17


»Er muss gestürzt sein, als er nach dem Raub der Kasse der Bastaixos zu flüchten versuchte«, urteilte einer der königlichen Soldaten, der neben dem immer noch bewusstlosen Arnau stand.

Pater Albert schüttelte den Kopf. Wie konnte Arnau eine solch schreckliche Tat begangen haben? Die Kasse der Bastaixos, in der Sakramentskapelle, vor den Augen seiner Jungfrau! Die Soldaten hatten ihn einige Stunden vor Morgengrauen hergerufen.

»Das kann nicht sein«, murmelte er vor sich hin.

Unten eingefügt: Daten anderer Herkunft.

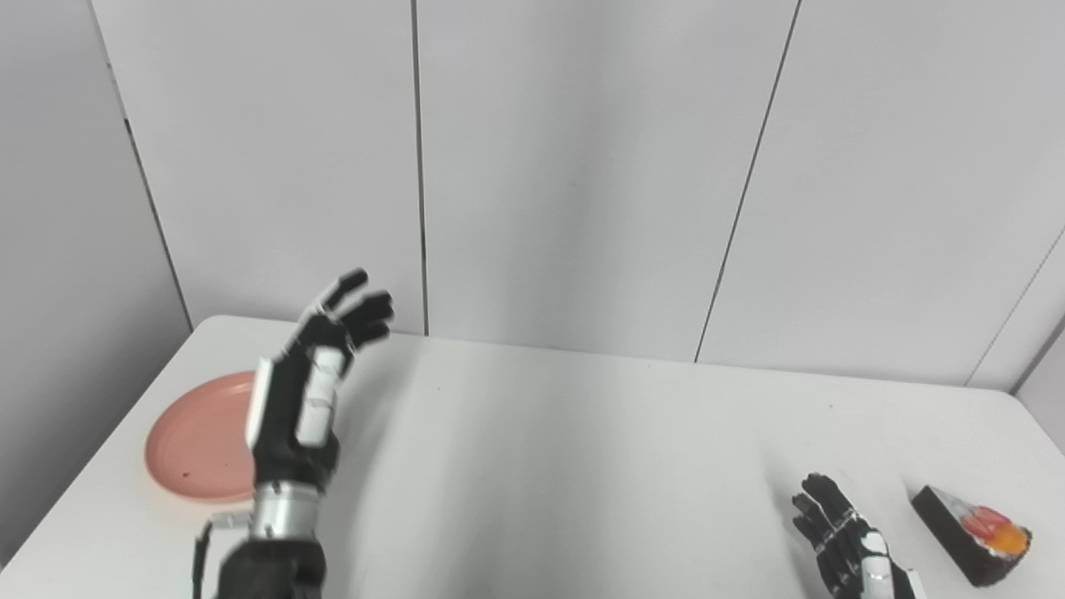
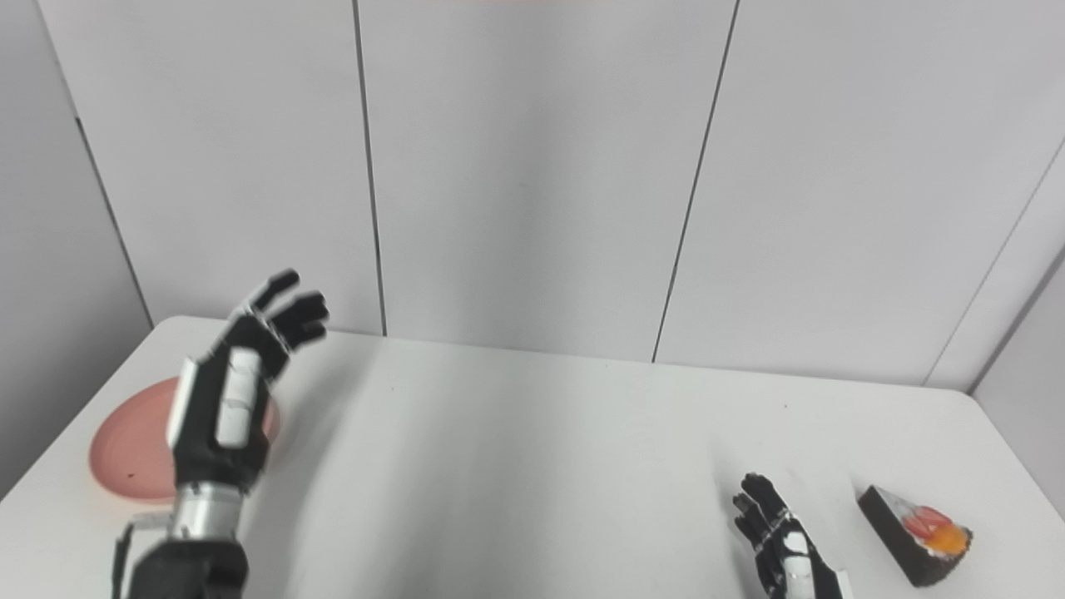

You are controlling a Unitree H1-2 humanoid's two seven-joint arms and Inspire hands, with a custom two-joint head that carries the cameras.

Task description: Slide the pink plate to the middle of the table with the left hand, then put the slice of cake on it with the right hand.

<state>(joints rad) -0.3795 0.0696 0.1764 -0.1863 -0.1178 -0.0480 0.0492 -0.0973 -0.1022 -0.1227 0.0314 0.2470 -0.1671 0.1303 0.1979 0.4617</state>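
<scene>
the left hand (image 1: pixel 304 399) is raised above the white table (image 1: pixel 549 449) at about nine o'clock, fingers spread and holding nothing. it hangs in front of the right edge of the pink plate (image 1: pixel 195 449), which lies flat near the table's left edge. the right hand (image 1: pixel 849 541) sits low at about five o'clock, fingers apart and empty. the slice of cake (image 1: pixel 973 534) lies just beside it toward three o'clock, not touching it.

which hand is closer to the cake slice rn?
Right. The right hand sits just left of the cake slice, not touching; the left hand is across the table, raised by the pink plate.
</scene>
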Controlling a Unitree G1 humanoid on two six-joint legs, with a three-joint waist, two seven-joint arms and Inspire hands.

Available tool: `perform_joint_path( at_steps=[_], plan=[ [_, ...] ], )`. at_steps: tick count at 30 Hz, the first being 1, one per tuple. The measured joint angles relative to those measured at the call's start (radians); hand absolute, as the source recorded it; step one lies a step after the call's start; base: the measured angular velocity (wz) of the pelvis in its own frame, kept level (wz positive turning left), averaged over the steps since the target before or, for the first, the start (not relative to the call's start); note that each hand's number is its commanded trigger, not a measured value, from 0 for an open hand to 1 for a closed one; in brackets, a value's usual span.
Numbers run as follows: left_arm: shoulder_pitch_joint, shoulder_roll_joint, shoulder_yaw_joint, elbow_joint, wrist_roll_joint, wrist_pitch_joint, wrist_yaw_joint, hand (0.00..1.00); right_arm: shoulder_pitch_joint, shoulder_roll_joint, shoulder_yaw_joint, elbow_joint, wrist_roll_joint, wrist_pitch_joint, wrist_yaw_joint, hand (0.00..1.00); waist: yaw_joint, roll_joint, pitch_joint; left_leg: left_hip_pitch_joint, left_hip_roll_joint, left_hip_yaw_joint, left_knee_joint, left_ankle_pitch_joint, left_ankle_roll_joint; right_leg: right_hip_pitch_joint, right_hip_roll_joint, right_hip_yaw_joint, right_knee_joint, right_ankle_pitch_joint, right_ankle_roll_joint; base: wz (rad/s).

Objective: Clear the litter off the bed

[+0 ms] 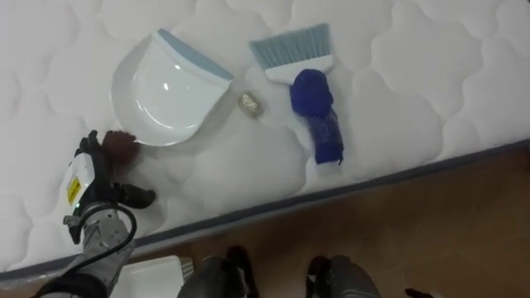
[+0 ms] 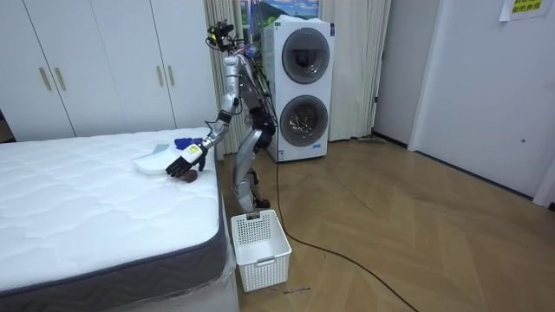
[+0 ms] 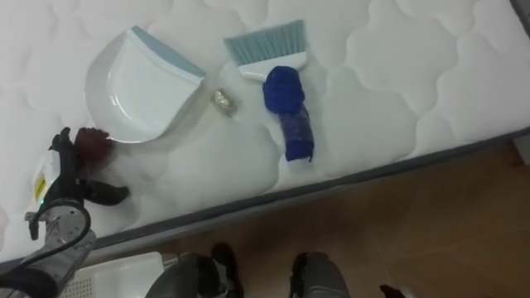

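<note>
Bed (image 1: 414,99): brown lump (image 1: 122,146) at left hand (image 1: 93,172), near the long edge
Lump sits just ahead of the hand, beside the dustpan (image 1: 166,87); can't tell if it's gripped

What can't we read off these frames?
- Dark reddish lump by the left hand: in the eye views the hand covers part of it, so what it is and whether it is gripped are unclear.
- Small crumpled scrap between dustpan and brush: too small to identify.
- White basket: in the left eye view, cut off by the bottom edge.
</note>
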Motion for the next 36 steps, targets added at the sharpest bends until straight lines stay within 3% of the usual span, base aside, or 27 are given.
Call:
perform_joint_path(
  at_steps=[6,12,16,21,24,28,36],
  plan=[
    [-0.024,0.033,-0.028,0.000,0.002,0.010,0.000,0.00,0.013,-0.020,0.014,-0.031,-0.004,0.010,0.003,0.00,-0.013,0.007,-0.0004,-0.035,0.006,-0.007,0.035,-0.007,0.003,-0.030,0.003,0.000,0.023,0.000,-0.002,-0.02],
    [-0.040,0.035,-0.034,0.000,-0.001,0.010,-0.005,0.00,0.033,-0.024,0.014,-0.051,-0.002,0.017,0.003,0.00,-0.018,0.015,-0.0006,-0.059,0.017,-0.010,0.068,-0.017,0.013,-0.043,-0.001,-0.007,0.045,-0.004,-0.001,0.01],
    [-0.070,0.043,-0.039,0.000,-0.043,0.014,-0.034,1.00,0.029,-0.025,0.013,-0.068,0.000,0.017,0.004,0.00,-0.020,0.022,-0.0002,-0.087,0.016,-0.011,0.087,-0.019,0.018,-0.072,-0.003,-0.005,0.067,-0.006,0.000,0.00],
    [-0.082,0.072,-0.073,0.010,-0.142,0.015,-0.106,1.00,0.029,-0.024,0.017,-0.073,-0.008,0.019,0.003,0.00,-0.029,0.024,0.0001,-0.098,0.017,-0.013,0.098,-0.023,0.014,-0.083,-0.002,-0.002,0.080,-0.009,-0.002,0.01],
    [-0.111,0.088,-0.074,0.043,-0.231,0.016,-0.144,1.00,0.029,-0.025,0.023,-0.074,-0.008,0.044,0.003,0.00,-0.031,0.024,0.0001,-0.097,0.019,-0.013,0.099,-0.023,0.013,-0.084,-0.002,-0.001,0.082,-0.009,-0.002,0.00],
    [-0.159,0.123,-0.071,0.097,-0.314,0.046,-0.237,1.00,0.029,-0.025,0.022,-0.074,-0.009,0.051,0.006,0.00,-0.035,0.024,0.0004,-0.089,0.016,-0.007,0.098,-0.023,0.013,-0.080,-0.003,0.003,0.083,-0.010,-0.003,-0.02],
    [-0.165,0.121,-0.072,0.115,-0.364,0.106,-0.344,1.00,0.027,-0.025,0.022,-0.096,-0.010,0.090,0.011,0.00,-0.037,0.021,0.0003,-0.087,0.015,0.001,0.097,-0.032,0.021,-0.082,-0.003,0.012,0.082,-0.015,0.005,0.00]
  ],
)
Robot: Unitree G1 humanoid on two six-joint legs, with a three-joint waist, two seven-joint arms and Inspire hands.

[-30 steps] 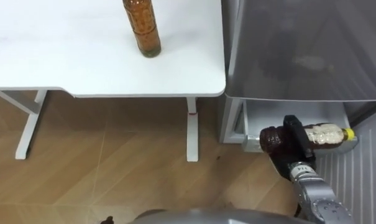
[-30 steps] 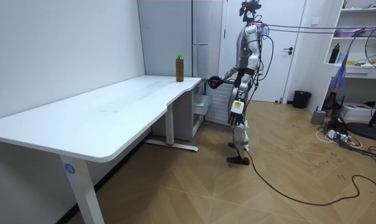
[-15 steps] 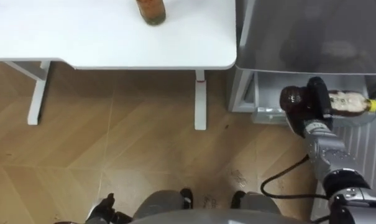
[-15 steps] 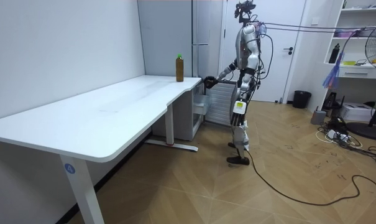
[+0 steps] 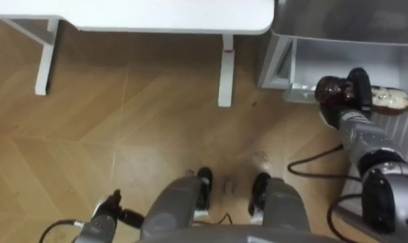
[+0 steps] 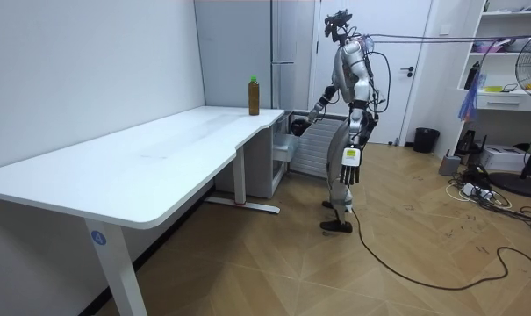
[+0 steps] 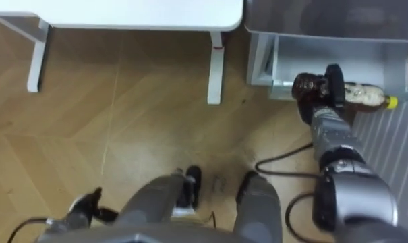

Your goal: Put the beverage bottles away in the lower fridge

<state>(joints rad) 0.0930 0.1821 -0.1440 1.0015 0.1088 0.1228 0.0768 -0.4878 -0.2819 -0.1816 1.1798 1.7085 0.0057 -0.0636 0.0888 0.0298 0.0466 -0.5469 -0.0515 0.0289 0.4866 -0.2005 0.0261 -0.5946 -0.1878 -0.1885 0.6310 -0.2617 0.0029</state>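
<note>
Drink bottle [image 5: 391,101] held sideways at the lower fridge drawer's [image 5: 305,64] front edge.
My left hand [image 5: 110,208] hangs loose-fingered; my right hand's [image 5: 361,84] fingers wrap the bottle's middle. It looks full, rigid and slick, so best gripped mid-body. A second bottle [image 6: 254,96] stands at the table's [image 6: 160,167] corner beside the fridge.

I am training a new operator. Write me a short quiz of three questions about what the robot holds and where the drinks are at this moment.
1. True or false: the lower fridge drawer is pulled open.
2. Which hand holds the brown bottle sideways at that drawer?
3. Where is the second bottle? A: upright on the white table; B: on the floor; C: in the drawer.
Key: 1 true; 2 the right hand; 3 A.
</note>
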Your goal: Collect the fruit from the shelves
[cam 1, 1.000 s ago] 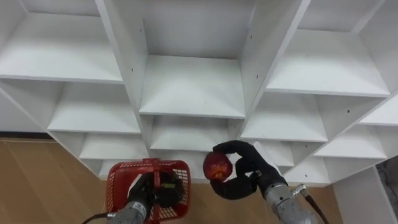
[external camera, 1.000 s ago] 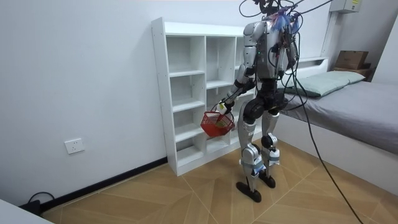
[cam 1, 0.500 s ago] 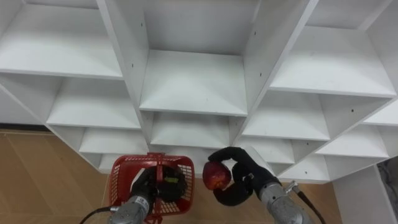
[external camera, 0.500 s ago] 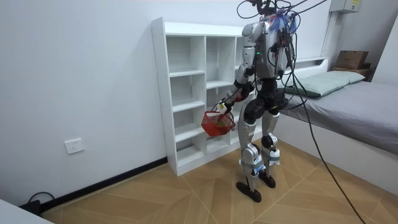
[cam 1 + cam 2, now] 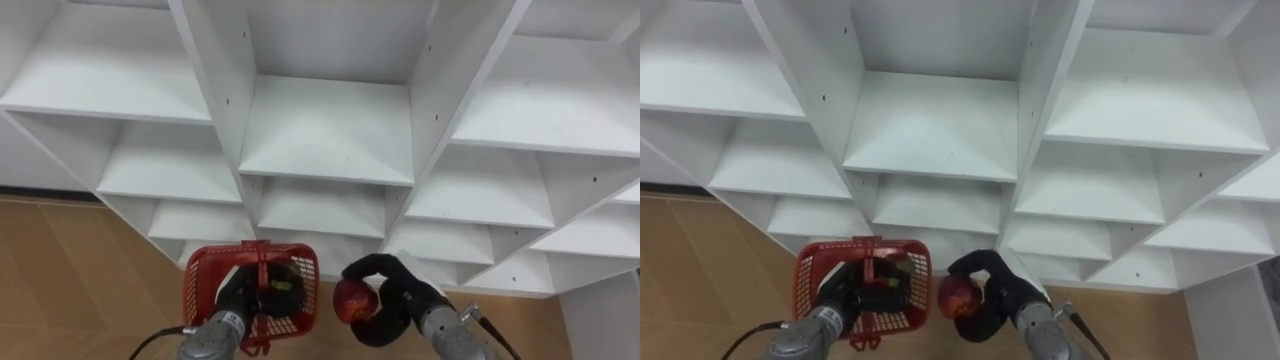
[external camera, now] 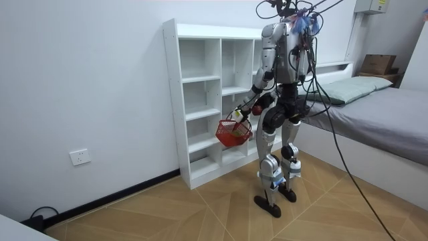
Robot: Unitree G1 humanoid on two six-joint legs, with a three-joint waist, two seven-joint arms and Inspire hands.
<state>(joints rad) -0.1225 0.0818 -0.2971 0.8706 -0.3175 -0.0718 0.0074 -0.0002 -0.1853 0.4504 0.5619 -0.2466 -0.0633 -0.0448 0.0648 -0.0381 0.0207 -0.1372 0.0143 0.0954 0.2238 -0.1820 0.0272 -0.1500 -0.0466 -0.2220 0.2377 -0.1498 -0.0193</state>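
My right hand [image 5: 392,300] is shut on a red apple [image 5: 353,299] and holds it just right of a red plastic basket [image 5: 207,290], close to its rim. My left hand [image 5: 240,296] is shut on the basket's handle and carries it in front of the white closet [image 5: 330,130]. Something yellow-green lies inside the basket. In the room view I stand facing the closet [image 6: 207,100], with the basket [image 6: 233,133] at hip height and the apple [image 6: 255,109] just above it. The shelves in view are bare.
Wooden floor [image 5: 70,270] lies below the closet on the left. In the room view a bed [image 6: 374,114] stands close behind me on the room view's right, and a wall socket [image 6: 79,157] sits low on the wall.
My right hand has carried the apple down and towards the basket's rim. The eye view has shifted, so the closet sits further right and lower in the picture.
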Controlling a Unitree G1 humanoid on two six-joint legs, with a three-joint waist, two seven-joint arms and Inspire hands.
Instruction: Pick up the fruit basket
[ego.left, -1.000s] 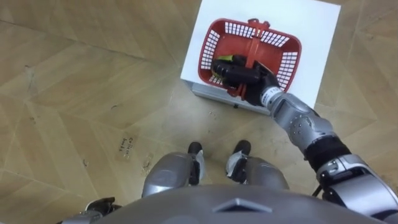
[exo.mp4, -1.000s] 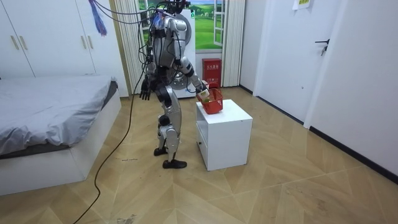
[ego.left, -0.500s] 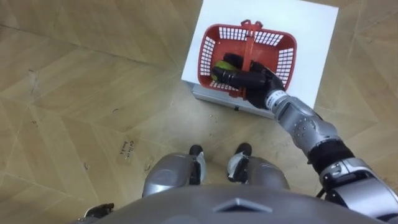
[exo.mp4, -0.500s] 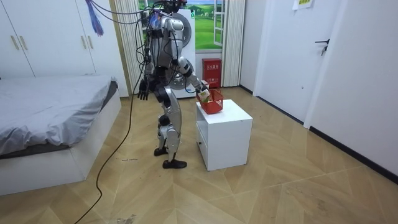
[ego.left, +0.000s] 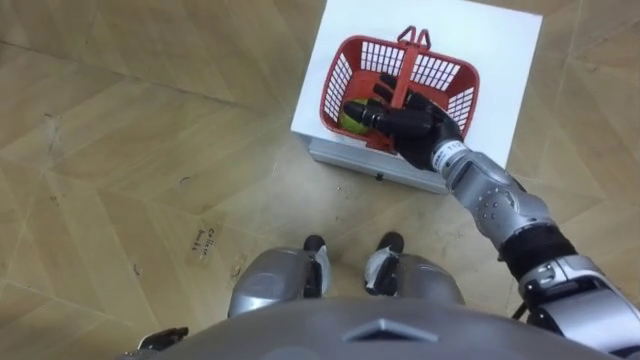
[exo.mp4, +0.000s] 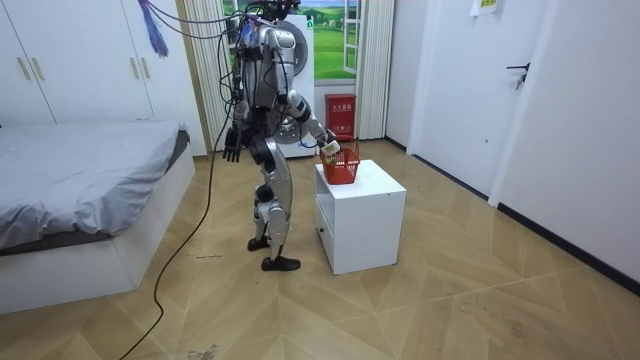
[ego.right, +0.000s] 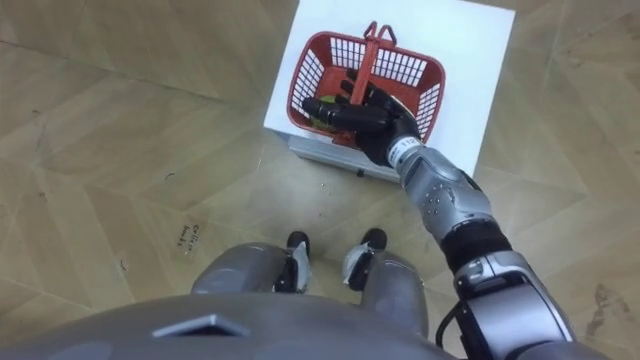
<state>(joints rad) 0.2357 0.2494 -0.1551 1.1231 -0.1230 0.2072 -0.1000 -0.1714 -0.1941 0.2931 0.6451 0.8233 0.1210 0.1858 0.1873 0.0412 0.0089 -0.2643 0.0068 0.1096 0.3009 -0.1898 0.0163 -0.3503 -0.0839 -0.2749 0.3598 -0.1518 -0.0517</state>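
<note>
Right hand (ego.left: 420, 125) is lying across basket (ego.left: 335, 85) handle (ego.left: 408, 70), handle running near-to-far; grip can't be told. Left hand (exo.mp4: 232, 150) is hanging open, well apart.

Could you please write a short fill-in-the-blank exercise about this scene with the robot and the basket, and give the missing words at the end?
1. The fruit basket is ___ in colour.
2. It stands on a ___ cabinet.
3. The robot hand over the basket's handle is the robot's ___ one.
4. In the room view, the robot stands between the cabinet and a ___.

Missing words: red; white; right; bed.
</note>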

»Doch, Pater«, beteuerte der Beamte. »Der Junge trug diese Börse bei sich.« Er zeigte die Börse mit Graus Geld für die Gefangenen vor. »Was macht ein Junge mit so viel Geld?«

»Und sein Gesicht«, wandte ein anderer Soldat ein. »Wozu sollte sich jemand das Gesicht mit Lehm beschmieren, außer um auf Raubzug zu gehen?«

Pater Albert schüttelte erneut den Kopf, den Blick auf die Börse gerichtet, die der Soldat hochhielt. Was hatte Arnau zu dieser Nachtstunde dort verloren? Woher hatte er diese Börse?

»Was habt ihr jetzt vor?«, fragte er die Soldaten, als er sah, dass sie Arnau zum Aufstehen nötigten.

»Wir bringen ihn ins Gefängnis.«

»Auf gar keinen Fall«, hörte er sich selbst sagen.

Vielleicht gab es für das alles eine Erklärung. Es konnte nicht sein, dass Arnau versucht hatte, die Kasse der Bastaixos zu stehlen. Nicht Arnau.

»Er ist ein Dieb, Pater.«

»Das wird ein Gericht zu entscheiden haben.«

»So ist es«, bestätigte der Soldat, während seine Männer Arnau unter den Achseln packten, »aber er wird den Prozess im Gefängnis abwarten.«

»Wenn er in ein Gefängnis kommt, dann in das des Bischofs«, sagte der Priester. »Das Verbrechen wurde an einem geheiligten Ort begangen. Folglich fällt es unter die Zuständigkeit der Kirche, nicht des Stadtrichters.«

Der Soldat sah seine Männer an und dann Arnau. Dann befahl er ihnen mit einer Geste, den Jungen wieder loszulassen. Dieser Aufgabe kamen sie nach, indem sie ihn einfach fallen ließen. Ein höhnisches Lächeln erschien auf seinen Lippen, als er sah, wie das Gesicht des Jungen hart auf den Fußboden aufschlug.

Pater Albert sah sie wütend an.

»Bringt ihn zur Besinnung«, forderte Pater Albert, während er die Schlüssel zur Kapelle hervorzog, das Gitter öffnete und hineinging. »Ich will hören, was der Junge zu sagen hat.«

Er ging zur Kasse der Bastaixos, deren drei Schlösser aufgebrochen worden waren, und vergewisserte sich, dass sie leer war. Sonst fehlte nichts in der Kapelle, es war auch nichts zerstört worden.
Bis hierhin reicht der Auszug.